Bien plus radicales furent les incendies d’églises et de couvents qui marquèrent une partie de la IIe République et des premières phases de la guerre civile. La colère des travailleurs se manifesta par un iconoclasme effréné qui en 1934 a emporté une partie de la cathédrale d’Oviedo. La Sainte Chambre fut gravement touchée par une explosion qui a anéanti une partie de son extraordinaire collection de reliques. Après le coup d’État des Nationaux vint un conflit marqué par l’utilisation intensive de l’artillerie et des munitions lourdes, reflétée à Belchite.
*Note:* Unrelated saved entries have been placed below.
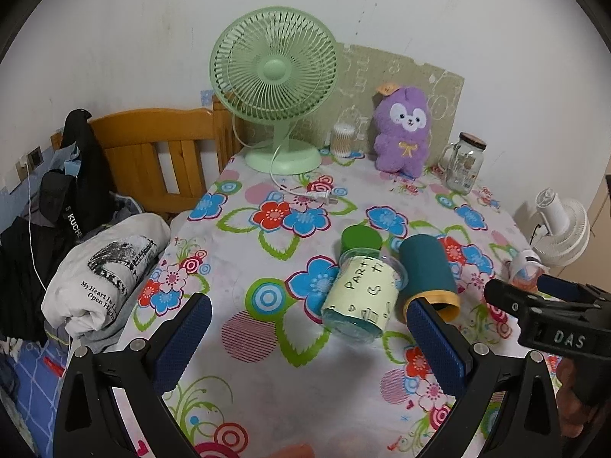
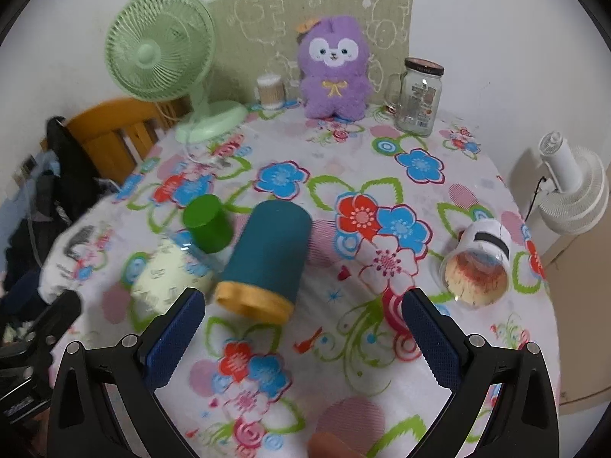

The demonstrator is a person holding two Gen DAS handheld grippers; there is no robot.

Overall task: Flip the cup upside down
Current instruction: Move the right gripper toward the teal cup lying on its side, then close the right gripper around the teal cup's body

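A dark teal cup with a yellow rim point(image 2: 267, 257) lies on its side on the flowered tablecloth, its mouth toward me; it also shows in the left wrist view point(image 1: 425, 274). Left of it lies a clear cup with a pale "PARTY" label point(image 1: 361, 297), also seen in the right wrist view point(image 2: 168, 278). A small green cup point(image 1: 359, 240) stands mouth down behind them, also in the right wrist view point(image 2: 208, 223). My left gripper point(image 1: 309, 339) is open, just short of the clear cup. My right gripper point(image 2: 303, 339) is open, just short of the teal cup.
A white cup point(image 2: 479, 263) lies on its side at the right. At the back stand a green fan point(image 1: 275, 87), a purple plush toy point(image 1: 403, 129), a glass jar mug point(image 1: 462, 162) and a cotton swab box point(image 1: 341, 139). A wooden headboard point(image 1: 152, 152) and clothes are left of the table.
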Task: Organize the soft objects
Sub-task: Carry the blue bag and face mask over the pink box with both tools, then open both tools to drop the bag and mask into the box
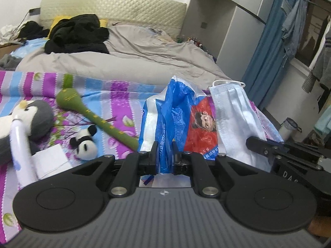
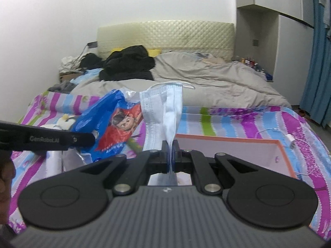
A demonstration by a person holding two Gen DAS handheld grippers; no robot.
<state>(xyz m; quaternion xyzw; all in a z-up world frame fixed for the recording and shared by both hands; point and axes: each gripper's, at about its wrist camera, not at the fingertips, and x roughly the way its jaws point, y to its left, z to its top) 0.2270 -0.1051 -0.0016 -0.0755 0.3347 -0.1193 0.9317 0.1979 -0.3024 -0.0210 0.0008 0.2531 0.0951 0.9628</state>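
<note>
Your left gripper [image 1: 164, 157] was clamped on the blue plastic bag [image 1: 165, 111], jaws pinching a bunched fold and holding it upright. Your right gripper [image 2: 170, 159] was pinched shut on a stack of face masks [image 2: 163, 107], lifted off the bed and hanging just right of the bag, touching or nearly so.

Right of the masks and near you, a pink-rimmed box [image 2: 238, 150] sat on the striped sheet [image 2: 248, 115]; I couldn't see inside it. Left of the bag, the green plush stick [image 1: 82, 107], small panda [image 1: 85, 142] and penguin plush [image 1: 26, 122] lay loose on the sheet, with a white folded item [image 1: 50, 161] near the penguin.

My read: early stage. Masks were in hand but not stowed in bag or box, and three plush toys remained untouched. Far end: grey duvet [image 1: 144, 55], black clothes [image 1: 78, 33].
</note>
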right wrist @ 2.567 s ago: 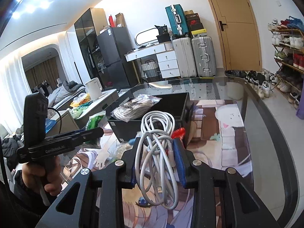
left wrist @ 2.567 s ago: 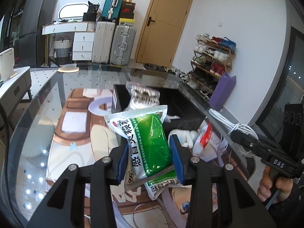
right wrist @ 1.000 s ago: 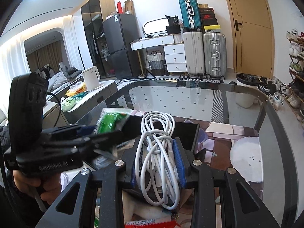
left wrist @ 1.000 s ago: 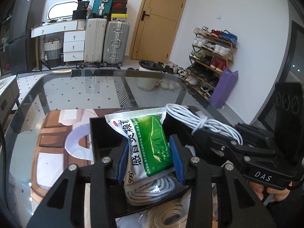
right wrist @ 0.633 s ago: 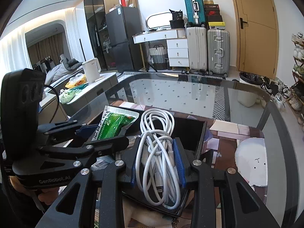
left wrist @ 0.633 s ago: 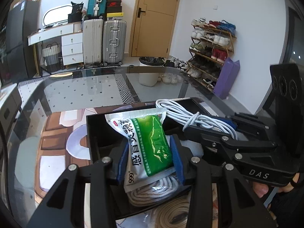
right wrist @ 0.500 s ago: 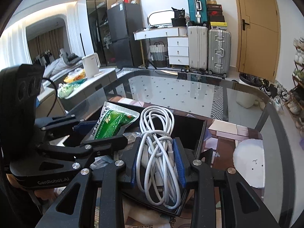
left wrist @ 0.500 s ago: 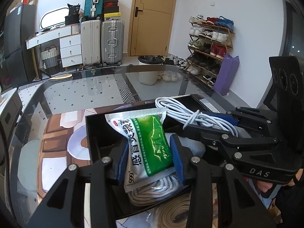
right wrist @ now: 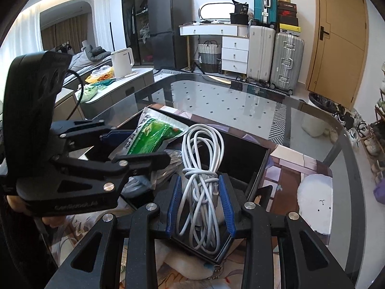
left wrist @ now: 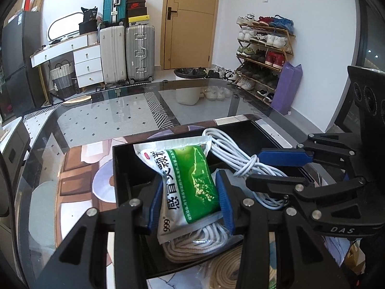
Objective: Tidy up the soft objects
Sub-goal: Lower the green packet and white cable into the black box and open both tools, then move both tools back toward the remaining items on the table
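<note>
My left gripper [left wrist: 190,192] is shut on a green and white sachet [left wrist: 190,173], which hangs tilted over the left part of an open black box [left wrist: 118,168]. Close on its right, my right gripper [left wrist: 272,171] is shut on a coiled white cable [left wrist: 228,149] over the same box. In the right wrist view the cable [right wrist: 202,149] runs between the blue pads of the right gripper [right wrist: 199,200] above the box's near corner [right wrist: 259,168]. The sachet [right wrist: 149,137] sits in the left gripper [right wrist: 139,147] just to the left.
A cream braided rope [left wrist: 192,243] and a clear plastic bag [right wrist: 166,166] lie inside the box. A flat woven strap [left wrist: 231,267] lies in front of it. The box stands on a picture mat [left wrist: 79,173] on a glass table [left wrist: 120,110].
Both grippers have come forward from in front of the box to above it, still holding the sachet and the cable. In the last half second they only rolled slightly.
</note>
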A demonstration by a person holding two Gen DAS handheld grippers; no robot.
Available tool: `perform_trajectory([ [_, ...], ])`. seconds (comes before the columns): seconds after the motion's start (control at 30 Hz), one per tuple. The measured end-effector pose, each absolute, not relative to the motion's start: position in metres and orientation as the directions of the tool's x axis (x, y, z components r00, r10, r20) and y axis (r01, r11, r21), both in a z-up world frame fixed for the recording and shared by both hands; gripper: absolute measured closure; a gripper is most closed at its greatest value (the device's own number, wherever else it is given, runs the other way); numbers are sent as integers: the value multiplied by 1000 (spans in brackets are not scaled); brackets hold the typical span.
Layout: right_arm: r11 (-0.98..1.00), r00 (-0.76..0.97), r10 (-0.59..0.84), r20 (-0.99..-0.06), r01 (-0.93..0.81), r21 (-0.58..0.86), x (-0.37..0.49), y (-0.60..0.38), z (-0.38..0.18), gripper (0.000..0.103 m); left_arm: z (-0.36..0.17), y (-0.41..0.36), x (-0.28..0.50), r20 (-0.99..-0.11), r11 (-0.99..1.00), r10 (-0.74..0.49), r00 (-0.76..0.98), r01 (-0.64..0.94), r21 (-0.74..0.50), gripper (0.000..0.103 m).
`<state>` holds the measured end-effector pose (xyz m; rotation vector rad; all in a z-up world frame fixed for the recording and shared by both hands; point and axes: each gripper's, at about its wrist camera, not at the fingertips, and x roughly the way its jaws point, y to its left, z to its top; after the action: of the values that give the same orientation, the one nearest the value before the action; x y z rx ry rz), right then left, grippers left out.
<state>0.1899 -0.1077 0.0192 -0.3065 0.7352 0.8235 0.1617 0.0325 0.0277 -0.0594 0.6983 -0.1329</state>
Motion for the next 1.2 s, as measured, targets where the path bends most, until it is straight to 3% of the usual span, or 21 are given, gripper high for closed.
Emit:
perform_trajectory([
  [0.13,662,473,555,-684,-749,20,185,-110,22,67,28,31,159,-641,989,-149,753,113,-98,54],
  [0.2,674,507,553,-662,-739,-2,180,-115,26,57,29,27,156,-641,986,-168,749,133,-103,44],
  [0.3,699,553,548,-628,-715,-20,170,-130,36,42,33,21,147,-632,986,-162,758,142,-82,38],
  [0.37,713,578,541,-611,-701,-32,163,-140,41,21,35,18,142,-626,986,-160,763,145,-76,30],
  [0.4,719,590,539,-601,-694,-36,160,-145,44,18,37,18,138,-618,988,-153,771,139,-71,19],
  [0.5,726,589,541,-600,-687,-20,153,-160,49,12,42,17,127,-594,989,-144,791,126,-72,9],
  [0.57,738,594,544,-593,-674,2,147,-169,51,1,45,18,120,-584,989,-147,798,120,-85,0],
  [0.97,783,548,523,-653,-611,114,126,-202,22,1,39,21,79,-579,989,-127,806,58,-136,0],
  [1.2,788,516,482,-708,-609,93,117,-199,-3,1,22,17,65,-607,991,-102,788,26,-133,0],
])
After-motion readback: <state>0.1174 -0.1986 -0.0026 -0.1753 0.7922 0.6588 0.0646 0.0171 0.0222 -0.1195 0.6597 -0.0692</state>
La colère d’anéantissement que marqua la stratégie de Franco a également causé des ravages à peine visibles auparavant. Avant, les victimes patrimoniales du combat en soi étaient des infrastructures telles que des ponts. Ceux-ci étaient démolis pour éviter leur utilisation par l’ennemi, malgré la perte qu’ils supposaient, depuis l’époque classique. Cependant, depuis la fin de la période franquiste et essentiellement avec l’arrivée de la démocratie, la protection patrimoniale a pris un tournant radical. De grandes avancées qui ont encore des lacunes. Aujourd’hui, l’argent est le principal obstacle qui empêche la préservation des monuments, soit par son manque pour les entretenir, soit par la spéculation pour l’obtenir, ce qui les détruit. Ce que l’on voit chaque jour sous forme de démolition de bâtiments historiques pour faire place à de nouvelles constructions.